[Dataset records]

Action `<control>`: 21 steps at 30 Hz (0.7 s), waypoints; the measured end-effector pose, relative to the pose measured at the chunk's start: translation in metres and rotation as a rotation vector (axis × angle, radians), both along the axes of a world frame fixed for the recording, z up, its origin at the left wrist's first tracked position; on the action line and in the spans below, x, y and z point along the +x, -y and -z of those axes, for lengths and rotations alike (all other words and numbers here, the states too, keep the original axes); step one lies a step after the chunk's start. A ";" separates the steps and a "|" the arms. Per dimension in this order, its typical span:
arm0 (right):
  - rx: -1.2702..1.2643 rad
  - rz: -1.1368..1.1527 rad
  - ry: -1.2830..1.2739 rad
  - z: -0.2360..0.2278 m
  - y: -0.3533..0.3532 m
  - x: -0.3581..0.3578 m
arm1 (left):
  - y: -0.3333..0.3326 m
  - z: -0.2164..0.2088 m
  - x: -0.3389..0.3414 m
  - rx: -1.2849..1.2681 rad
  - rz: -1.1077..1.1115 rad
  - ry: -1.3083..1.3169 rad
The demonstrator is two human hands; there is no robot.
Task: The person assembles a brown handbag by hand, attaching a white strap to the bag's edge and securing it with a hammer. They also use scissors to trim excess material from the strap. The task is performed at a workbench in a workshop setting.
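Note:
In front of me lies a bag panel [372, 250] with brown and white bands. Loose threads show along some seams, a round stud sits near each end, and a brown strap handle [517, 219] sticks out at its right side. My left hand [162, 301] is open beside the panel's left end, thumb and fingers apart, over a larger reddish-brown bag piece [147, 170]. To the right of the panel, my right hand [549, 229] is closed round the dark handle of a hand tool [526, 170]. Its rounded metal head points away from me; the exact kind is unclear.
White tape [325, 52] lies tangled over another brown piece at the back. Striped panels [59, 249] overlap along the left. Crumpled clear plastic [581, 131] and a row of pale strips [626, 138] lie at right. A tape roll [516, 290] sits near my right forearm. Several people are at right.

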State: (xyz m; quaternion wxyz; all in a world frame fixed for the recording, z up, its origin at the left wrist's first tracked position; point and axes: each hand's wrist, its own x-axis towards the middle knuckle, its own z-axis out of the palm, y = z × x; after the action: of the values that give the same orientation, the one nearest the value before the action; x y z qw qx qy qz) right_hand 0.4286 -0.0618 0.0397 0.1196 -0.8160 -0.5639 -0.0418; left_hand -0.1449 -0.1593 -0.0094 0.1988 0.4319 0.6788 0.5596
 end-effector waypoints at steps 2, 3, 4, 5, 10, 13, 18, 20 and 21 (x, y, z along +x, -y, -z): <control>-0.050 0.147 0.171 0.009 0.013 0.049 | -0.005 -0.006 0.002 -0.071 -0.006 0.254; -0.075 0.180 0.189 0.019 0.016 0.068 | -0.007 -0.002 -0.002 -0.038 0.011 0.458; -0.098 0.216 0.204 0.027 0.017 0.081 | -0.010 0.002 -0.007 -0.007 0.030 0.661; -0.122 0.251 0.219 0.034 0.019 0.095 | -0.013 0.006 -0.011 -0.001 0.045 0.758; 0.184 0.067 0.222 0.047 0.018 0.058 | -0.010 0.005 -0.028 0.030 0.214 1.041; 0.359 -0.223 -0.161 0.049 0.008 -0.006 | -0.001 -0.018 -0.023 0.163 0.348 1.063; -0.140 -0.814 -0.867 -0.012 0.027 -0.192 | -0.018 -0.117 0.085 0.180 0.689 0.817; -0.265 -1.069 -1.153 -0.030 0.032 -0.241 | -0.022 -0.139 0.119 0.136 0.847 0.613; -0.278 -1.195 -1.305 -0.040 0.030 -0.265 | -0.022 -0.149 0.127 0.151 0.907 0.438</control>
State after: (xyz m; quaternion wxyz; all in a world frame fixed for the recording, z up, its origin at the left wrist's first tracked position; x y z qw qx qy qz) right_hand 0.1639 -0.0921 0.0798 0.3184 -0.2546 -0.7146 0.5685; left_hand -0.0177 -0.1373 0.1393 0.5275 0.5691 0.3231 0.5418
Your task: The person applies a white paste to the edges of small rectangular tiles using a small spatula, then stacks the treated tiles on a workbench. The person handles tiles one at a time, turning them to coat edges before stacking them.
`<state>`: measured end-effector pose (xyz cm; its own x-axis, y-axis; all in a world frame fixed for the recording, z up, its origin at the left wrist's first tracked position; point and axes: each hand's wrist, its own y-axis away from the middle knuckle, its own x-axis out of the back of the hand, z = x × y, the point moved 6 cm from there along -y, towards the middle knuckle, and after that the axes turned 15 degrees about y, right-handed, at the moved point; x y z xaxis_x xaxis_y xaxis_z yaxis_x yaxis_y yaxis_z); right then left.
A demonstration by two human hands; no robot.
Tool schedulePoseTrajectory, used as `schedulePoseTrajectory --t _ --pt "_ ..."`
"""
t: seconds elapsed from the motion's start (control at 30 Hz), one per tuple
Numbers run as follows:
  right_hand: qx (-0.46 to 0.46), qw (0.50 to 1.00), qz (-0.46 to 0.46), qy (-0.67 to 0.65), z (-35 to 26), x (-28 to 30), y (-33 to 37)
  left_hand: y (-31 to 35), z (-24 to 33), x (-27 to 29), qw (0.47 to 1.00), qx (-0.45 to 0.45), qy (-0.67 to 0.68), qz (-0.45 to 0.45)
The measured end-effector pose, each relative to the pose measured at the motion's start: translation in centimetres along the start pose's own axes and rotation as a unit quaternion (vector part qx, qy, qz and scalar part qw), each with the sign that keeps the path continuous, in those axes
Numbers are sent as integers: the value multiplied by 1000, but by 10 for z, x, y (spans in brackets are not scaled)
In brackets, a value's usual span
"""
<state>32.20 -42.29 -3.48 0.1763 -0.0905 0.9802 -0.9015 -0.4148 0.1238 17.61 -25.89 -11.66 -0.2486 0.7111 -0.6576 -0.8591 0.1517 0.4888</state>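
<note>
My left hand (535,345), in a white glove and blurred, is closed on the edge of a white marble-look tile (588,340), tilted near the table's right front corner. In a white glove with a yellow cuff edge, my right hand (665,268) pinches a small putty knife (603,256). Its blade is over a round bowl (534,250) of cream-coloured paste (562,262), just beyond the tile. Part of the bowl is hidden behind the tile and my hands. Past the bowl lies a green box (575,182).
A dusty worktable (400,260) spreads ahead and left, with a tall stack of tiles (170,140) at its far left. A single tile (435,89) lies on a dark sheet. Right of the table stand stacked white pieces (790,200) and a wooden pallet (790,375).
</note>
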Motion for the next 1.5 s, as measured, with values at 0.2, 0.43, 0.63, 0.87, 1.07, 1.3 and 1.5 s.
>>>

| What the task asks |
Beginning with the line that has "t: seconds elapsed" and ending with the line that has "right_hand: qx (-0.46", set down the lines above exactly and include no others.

| Solution to this task |
t: seconds elapsed from the motion's start (control at 30 Hz), one per tuple
Numbers run as follows:
  right_hand: qx (-0.46 to 0.46), qw (0.50 to 1.00), qz (-0.46 to 0.46), qy (-0.67 to 0.65), z (-35 to 26), x (-28 to 30), y (-33 to 37)

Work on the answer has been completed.